While North Korea's recent nuclear test has been widely condemned, the 21 members of the Asia-Pacific Economic Cooperation forum appeared divided over what to say publicly.
Meanwhile, Secretary of State Condoleezza Rice, who went to Hanoi a day ahead of the president seeking a consensus, said Thursday that North Korea must come to new disarmament talks ready to deal _ or there is no point in holding such a session.

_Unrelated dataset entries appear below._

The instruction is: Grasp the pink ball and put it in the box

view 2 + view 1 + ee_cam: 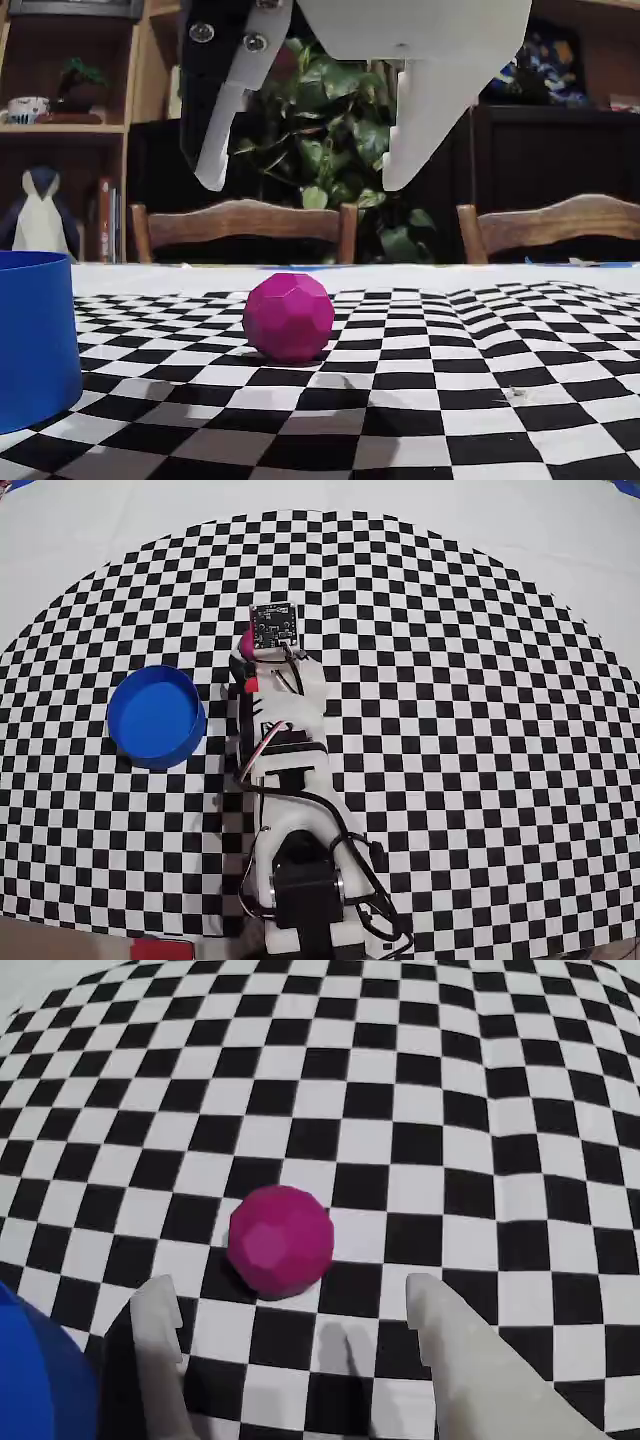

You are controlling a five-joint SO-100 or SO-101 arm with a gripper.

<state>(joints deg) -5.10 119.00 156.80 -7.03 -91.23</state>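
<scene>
The pink ball [281,1239] is a faceted magenta sphere resting on the checkered cloth. In the wrist view it lies just ahead of my two white fingertips, roughly centred between them. In the fixed view my gripper [305,180] hangs open well above the ball [288,317], touching nothing and holding nothing. The box [155,717], a round blue tub, stands to the left of the arm in the overhead view, and its wall shows at the left edge [35,335] of the fixed view. From overhead the wrist covers most of the ball [247,643].
The black-and-white checkered cloth [450,730] covers the table out to a white border. The arm's base [300,890] sits at the bottom centre of the overhead view. Behind the table in the fixed view are two wooden chairs [245,222], a leafy plant and a shelf.
</scene>
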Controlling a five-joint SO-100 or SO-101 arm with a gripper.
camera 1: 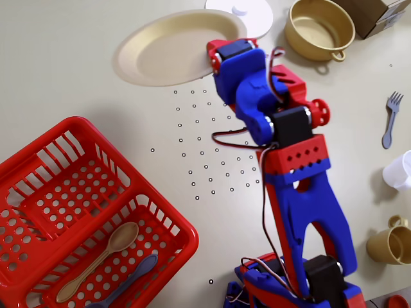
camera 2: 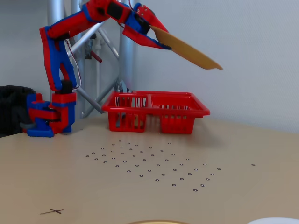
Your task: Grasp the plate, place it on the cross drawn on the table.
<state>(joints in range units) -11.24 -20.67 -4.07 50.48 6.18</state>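
Cross (camera 2: 56, 211) drawn on worktop (camera 2: 243, 154) sits nearest in fixed view, low left, bare. Behind it a patch of small ring marks (camera 2: 149, 163), then red basket (camera 2: 156, 109) on the worktop; overhead view shows a tan spoon (camera 1: 99, 260) and a blue spoon (camera 1: 128, 282) inside it. Arm raised — jaws (camera 2: 156, 35) clenched on rim of tan plate (camera 2: 191, 51), plate held in air, tilted, high above the basket in the fixed view. Overhead view: tan bowl (camera 1: 319, 27), fork (camera 1: 390, 119), tan mug (camera 1: 392, 242) well apart from plate.
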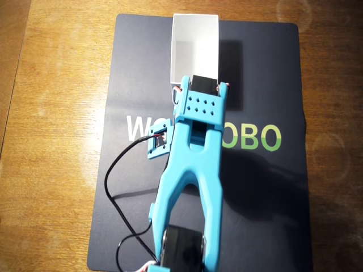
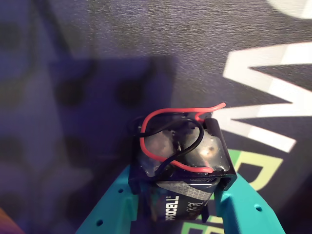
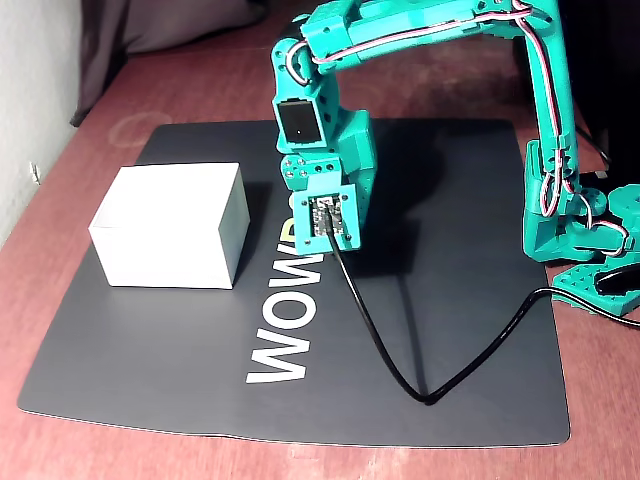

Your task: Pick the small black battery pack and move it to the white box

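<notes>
battery pack (image 2: 183, 195), small and black with white lettering and looping red and black wires, is clamped between the teal fingers of the gripper (image 2: 181, 214), above the dark mat (image 2: 97, 48); only the wrist view shows it. the overhead and fixed views hide it behind the arm (image 3: 325, 130). the white box (image 1: 195, 48) stands open on the mat, and overhead the arm's end overlaps the box's near edge. in the fixed view the arm arches over and points down just beside the box.
</notes>
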Available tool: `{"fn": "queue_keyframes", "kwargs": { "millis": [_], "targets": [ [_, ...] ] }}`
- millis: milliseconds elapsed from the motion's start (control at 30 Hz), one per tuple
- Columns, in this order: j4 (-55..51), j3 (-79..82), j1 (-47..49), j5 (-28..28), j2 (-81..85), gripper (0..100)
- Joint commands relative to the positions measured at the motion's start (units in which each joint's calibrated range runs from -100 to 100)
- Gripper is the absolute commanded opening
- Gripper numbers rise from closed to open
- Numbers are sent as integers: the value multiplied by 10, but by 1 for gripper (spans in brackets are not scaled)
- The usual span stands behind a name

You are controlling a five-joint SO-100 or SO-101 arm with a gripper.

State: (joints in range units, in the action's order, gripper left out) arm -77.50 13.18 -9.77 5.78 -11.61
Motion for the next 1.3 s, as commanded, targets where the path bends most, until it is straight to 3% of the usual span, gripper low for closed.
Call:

``I do think that after having set off a nuclear test that the North Koreans need to do something to demonstrate that they actually are committed to denuclearization that goes beyond words,'' Rice said. ``Because after having set off a nuclear test, there's some skepticism about that.''
Bush said the transfer of nuclear weapons or material by North Korea to others would be ``a grave threat to the United States and we would hold North Korea fully accountable for the consequences of such action.''
``For the sake of peace,'' he said, ``it is vital that the nations of this region send a message to North Korea that the proliferation of nuclear technology to hostile regimes or terrorist networks will not be tolerated.''
Bush's visit to the one-time wartime capital of Hanoi brought inevitable comparisons between Iraq and the divisive war fought and lost in Vietnam more than three decades ago. Like Vietnam, the United States faces a determined insurgency in Iraq; both wars have demonstrated the limits of U.S. power.
``Historic parallels of that kind are, I think, not very helpful and I don't think they happen to be right,'' Rice told reporters on the way to Vietnam. ``This is a different set of circumstances with different stakes for the United States in a different kind of war.''
Bush is the fourth U.S. president to visit Vietnam, where communist forces prevailed over the United States in a conflict that claimed more than 58,000 American lives. The others were Lyndon Johnson, Richard Nixon and Bill Clinton.
Bush's message in Asia was clear: The United States has been influential there for more than six decades and isn't about to pull back now. Many nations in the region are nervous about the rise of China and how Washington will react.
Despite Bush's tough talk, he was unable to deliver a promised agreement to normalize trade with Vietnam. The accord was held up by a House still in Republican hands, sending a bad signal across Asia about Bush's clout and the future of trade-liberalizing bills in the Democratic Congress taking power in January.
``In this new century,'' Bush said, ``America will remain engaged in Asia, because our interests depend on the expansion of freedom and opportunity in this region.''
He said the United States sees its role in Asia, a region with a history of colonialism, as one of ``partnership, not paternalism.''
In Singapore, the president met with Prime Minister Lee Hsien Loong. He paid a courtesy call on acting President J.Y. Pillay and lauded Singapore's success at integrating its many ethnicities and religions by visiting its Asian Civilisations Museum.
Lee, who often has advised Bush on how to improve the U.S. image, particularly in the Muslim world, seemed pleased with the president's focus. ``Singapore is very happy that America has a stake in the region, and is growing the stake in the region,'' Lee said.
With another foreign-policy priority pending on Capitol Hill _ a civilian nuclear pact with India _ Bush spoke by telephone from Singapore with Indian Prime Minister Manmohan Singh. The agreement has been approved by the House, and Bush told Singh that Republican Senate leaders have assured him they will act soon.